_BRIEF_
Output the data in full and exactly as presented.
•••••
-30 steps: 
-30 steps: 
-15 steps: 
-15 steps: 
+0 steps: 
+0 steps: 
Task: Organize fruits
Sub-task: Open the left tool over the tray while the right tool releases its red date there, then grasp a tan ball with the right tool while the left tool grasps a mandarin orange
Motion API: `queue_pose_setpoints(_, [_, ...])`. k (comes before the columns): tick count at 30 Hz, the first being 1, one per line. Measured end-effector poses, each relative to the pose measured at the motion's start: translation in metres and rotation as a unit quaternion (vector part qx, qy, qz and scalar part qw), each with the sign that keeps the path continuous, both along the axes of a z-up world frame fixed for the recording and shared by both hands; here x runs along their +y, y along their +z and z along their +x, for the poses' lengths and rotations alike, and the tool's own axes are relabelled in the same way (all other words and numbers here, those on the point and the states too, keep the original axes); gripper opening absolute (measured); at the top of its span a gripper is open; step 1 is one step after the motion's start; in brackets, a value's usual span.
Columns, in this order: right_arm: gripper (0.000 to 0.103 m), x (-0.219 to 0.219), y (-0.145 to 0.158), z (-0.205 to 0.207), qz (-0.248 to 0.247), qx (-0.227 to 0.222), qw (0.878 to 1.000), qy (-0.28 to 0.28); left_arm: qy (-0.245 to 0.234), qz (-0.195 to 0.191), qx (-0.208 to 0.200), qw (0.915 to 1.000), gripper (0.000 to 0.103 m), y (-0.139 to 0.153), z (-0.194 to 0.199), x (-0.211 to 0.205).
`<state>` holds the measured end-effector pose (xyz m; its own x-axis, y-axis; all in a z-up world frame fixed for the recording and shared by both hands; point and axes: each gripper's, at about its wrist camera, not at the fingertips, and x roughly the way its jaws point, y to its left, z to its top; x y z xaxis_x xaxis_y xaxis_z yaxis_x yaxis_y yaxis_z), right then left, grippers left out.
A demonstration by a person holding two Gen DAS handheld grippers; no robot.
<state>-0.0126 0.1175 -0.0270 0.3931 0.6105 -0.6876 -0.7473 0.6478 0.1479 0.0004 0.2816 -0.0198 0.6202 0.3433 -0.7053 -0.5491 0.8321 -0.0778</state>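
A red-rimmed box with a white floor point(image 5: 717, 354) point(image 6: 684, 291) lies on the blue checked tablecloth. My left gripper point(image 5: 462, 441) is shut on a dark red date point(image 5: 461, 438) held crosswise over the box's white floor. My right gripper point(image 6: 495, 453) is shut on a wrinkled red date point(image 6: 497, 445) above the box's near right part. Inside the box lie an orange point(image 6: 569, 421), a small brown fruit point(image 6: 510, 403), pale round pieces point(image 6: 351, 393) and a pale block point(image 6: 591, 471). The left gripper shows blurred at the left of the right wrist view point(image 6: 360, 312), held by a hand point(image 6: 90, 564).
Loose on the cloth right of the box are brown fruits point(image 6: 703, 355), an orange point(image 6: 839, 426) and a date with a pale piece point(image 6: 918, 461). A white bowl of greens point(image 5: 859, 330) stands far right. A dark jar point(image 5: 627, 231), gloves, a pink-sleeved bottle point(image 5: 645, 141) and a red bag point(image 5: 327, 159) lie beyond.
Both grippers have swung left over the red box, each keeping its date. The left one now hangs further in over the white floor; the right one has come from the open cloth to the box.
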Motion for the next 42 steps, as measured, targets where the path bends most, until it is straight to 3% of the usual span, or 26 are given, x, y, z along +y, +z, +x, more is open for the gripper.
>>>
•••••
_ANSWER BELOW_
-30 steps: 
-30 steps: 
-15 steps: 
-15 steps: 
+0 steps: 
+0 steps: 
Task: Organize fruits
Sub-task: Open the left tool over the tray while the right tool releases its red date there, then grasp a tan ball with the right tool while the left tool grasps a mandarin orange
Motion API: `queue_pose_setpoints(_, [_, ...])`. k (comes before the columns): tick count at 30 Hz, the first being 1, one per line. Measured end-effector poses, each relative to the pose measured at the motion's start: translation in metres and rotation as a unit quaternion (vector part qx, qy, qz and scalar part qw), each with the sign that keeps the path continuous, both along the axes of a z-up world frame fixed for the recording and shared by both hands; here x runs along their +y, y along their +z and z along their +x, for the poses' lengths and rotations alike, and the tool's own axes are relabelled in the same way (all other words and numbers here, those on the point and the states too, keep the original axes); gripper opening absolute (measured); at the top of its span a gripper is open; step 1 is one step after the motion's start; in brackets, a value's usual span.
Columns, in this order: right_arm: gripper (0.000 to 0.103 m), x (-0.219 to 0.219), y (-0.145 to 0.158), z (-0.205 to 0.207), qz (-0.248 to 0.247), qx (-0.227 to 0.222), qw (0.878 to 1.000), qy (-0.28 to 0.28); left_arm: qy (-0.245 to 0.234), qz (-0.195 to 0.191), qx (-0.208 to 0.200), qw (0.915 to 1.000), gripper (0.000 to 0.103 m), y (-0.139 to 0.153), z (-0.194 to 0.199), x (-0.211 to 0.205).
`<state>` holds the measured end-effector pose (xyz m; its own x-axis, y-axis; all in a z-up world frame fixed for the recording and shared by both hands; point and axes: each gripper's, at about its wrist camera, not at the fingertips, and x roughly the way its jaws point, y to its left, z to its top; x y z xaxis_x xaxis_y xaxis_z yaxis_x yaxis_y yaxis_z), right then left, grippers left out.
A demonstration by a person holding two Gen DAS handheld grippers; no robot.
<state>-0.0126 0.1175 -0.0270 0.3931 0.6105 -0.6876 -0.7473 0.6478 0.1479 0.0004 0.2816 -0.0198 0.6202 0.3433 -0.7053 -0.5491 0.8321 -0.0778</state>
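A red-rimmed box with a white floor point(image 5: 717, 354) point(image 6: 684, 291) lies on the blue checked tablecloth. My left gripper point(image 5: 462, 441) is shut on a dark red date point(image 5: 461, 438) held crosswise over the box's white floor. My right gripper point(image 6: 495, 453) is shut on a wrinkled red date point(image 6: 497, 445) above the box's near right part. Inside the box lie an orange point(image 6: 569, 421), a small brown fruit point(image 6: 510, 403), pale round pieces point(image 6: 351, 393) and a pale block point(image 6: 591, 471). The left gripper shows blurred at the left of the right wrist view point(image 6: 360, 312), held by a hand point(image 6: 90, 564).
Loose on the cloth right of the box are brown fruits point(image 6: 703, 355), an orange point(image 6: 839, 426) and a date with a pale piece point(image 6: 918, 461). A white bowl of greens point(image 5: 859, 330) stands far right. A dark jar point(image 5: 627, 231), gloves, a pink-sleeved bottle point(image 5: 645, 141) and a red bag point(image 5: 327, 159) lie beyond.
Both grippers have swung left over the red box, each keeping its date. The left one now hangs further in over the white floor; the right one has come from the open cloth to the box.
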Motion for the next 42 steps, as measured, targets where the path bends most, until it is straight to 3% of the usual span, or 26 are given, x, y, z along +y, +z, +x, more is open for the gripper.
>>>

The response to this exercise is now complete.